▶ **HOW TO COMPLETE THIS TASK**:
Starting at the first line of the data below, retype every line up to and including the one containing "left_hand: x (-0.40".

Recorded data:
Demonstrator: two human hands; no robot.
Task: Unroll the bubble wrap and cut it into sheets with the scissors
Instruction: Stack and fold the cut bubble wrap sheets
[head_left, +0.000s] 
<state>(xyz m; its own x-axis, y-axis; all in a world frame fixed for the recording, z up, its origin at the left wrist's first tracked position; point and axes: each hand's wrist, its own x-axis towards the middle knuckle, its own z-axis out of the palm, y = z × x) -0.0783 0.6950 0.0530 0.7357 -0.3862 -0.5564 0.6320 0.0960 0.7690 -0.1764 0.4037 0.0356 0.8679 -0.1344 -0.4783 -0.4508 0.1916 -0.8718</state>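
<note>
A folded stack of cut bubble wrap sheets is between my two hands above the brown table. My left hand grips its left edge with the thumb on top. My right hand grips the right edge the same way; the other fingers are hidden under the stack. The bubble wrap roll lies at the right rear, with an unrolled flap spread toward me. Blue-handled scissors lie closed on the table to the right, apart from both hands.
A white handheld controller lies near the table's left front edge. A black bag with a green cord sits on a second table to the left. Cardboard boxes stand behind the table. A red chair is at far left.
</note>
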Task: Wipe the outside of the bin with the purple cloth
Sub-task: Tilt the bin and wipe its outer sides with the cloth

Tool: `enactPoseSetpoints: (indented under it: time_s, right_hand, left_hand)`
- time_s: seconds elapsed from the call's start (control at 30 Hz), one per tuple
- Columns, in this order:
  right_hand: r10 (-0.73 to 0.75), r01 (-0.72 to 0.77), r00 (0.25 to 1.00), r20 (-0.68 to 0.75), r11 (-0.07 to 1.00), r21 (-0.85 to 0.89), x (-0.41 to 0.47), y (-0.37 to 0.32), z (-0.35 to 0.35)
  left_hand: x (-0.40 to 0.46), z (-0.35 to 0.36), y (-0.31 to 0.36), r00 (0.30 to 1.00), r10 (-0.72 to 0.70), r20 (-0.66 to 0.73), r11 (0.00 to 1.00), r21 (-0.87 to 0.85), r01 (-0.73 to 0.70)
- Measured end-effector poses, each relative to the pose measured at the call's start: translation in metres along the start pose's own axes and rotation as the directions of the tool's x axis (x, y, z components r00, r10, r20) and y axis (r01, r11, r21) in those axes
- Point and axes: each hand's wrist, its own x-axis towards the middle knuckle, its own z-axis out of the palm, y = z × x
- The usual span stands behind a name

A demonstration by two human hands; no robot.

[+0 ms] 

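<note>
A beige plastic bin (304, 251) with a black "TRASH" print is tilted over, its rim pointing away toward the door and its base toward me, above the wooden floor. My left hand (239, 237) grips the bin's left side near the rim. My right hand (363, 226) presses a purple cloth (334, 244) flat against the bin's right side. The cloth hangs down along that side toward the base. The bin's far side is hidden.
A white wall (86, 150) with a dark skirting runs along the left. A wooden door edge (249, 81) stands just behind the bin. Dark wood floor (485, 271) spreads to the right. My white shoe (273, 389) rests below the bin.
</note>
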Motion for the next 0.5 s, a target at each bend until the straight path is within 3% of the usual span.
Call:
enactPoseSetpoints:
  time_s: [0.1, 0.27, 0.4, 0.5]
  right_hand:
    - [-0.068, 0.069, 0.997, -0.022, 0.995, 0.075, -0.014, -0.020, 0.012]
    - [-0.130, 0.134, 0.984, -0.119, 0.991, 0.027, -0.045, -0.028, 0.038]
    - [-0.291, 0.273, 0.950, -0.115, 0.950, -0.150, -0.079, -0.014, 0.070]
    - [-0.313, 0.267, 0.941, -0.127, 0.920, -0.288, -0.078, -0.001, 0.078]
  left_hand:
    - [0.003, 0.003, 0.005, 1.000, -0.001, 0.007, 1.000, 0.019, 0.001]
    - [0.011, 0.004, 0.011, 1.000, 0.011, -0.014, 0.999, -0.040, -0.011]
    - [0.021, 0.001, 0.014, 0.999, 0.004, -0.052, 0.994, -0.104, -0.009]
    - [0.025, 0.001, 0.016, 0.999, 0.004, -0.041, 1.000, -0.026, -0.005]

▶ **SOLUTION FOR THIS EXERCISE**:
Demonstrator: two human hands; no robot.
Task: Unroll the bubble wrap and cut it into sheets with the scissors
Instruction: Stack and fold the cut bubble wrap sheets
[head_left, +0.000s] 
<state>(xyz m; its own x-axis, y-axis; all in a world frame fixed for the recording, z up, its origin at the left wrist's first tracked position; point and axes: each hand's wrist, its own x-axis towards the middle knuckle, its own z-axis out of the palm, y = z × x) -0.0783 0.6950 0.0530 0.7357 -0.3862 -0.5564 0.6320 0.0960 0.7690 -0.1764 0.4037 0.0356 0.8679 -0.1344 -0.4783 -0.4508 0.1916 -0.8718</state>
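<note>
A folded stack of cut bubble wrap sheets is between my two hands above the brown table. My left hand grips its left edge with the thumb on top. My right hand grips the right edge the same way; the other fingers are hidden under the stack. The bubble wrap roll lies at the right rear, with an unrolled flap spread toward me. Blue-handled scissors lie closed on the table to the right, apart from both hands.
A white handheld controller lies near the table's left front edge. A black bag with a green cord sits on a second table to the left. Cardboard boxes stand behind the table. A red chair is at far left.
</note>
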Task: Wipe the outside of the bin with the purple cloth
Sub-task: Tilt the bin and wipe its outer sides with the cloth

Tool: `enactPoseSetpoints: (indented under it: time_s, right_hand, left_hand)`
- time_s: seconds elapsed from the call's start (control at 30 Hz), one per tuple
- Columns, in this order:
  right_hand: r10 (-0.73 to 0.75), r01 (-0.72 to 0.77), r00 (0.25 to 1.00), r20 (-0.68 to 0.75), r11 (-0.07 to 1.00), r21 (-0.85 to 0.89), x (-0.41 to 0.47), y (-0.37 to 0.32), z (-0.35 to 0.35)
  left_hand: x (-0.40 to 0.46), z (-0.35 to 0.36), y (-0.31 to 0.36), r00 (0.30 to 1.00), r10 (-0.72 to 0.70), r20 (-0.66 to 0.73), r11 (0.00 to 1.00), r21 (-0.87 to 0.85), r01 (-0.73 to 0.70)

This exercise requires nothing more.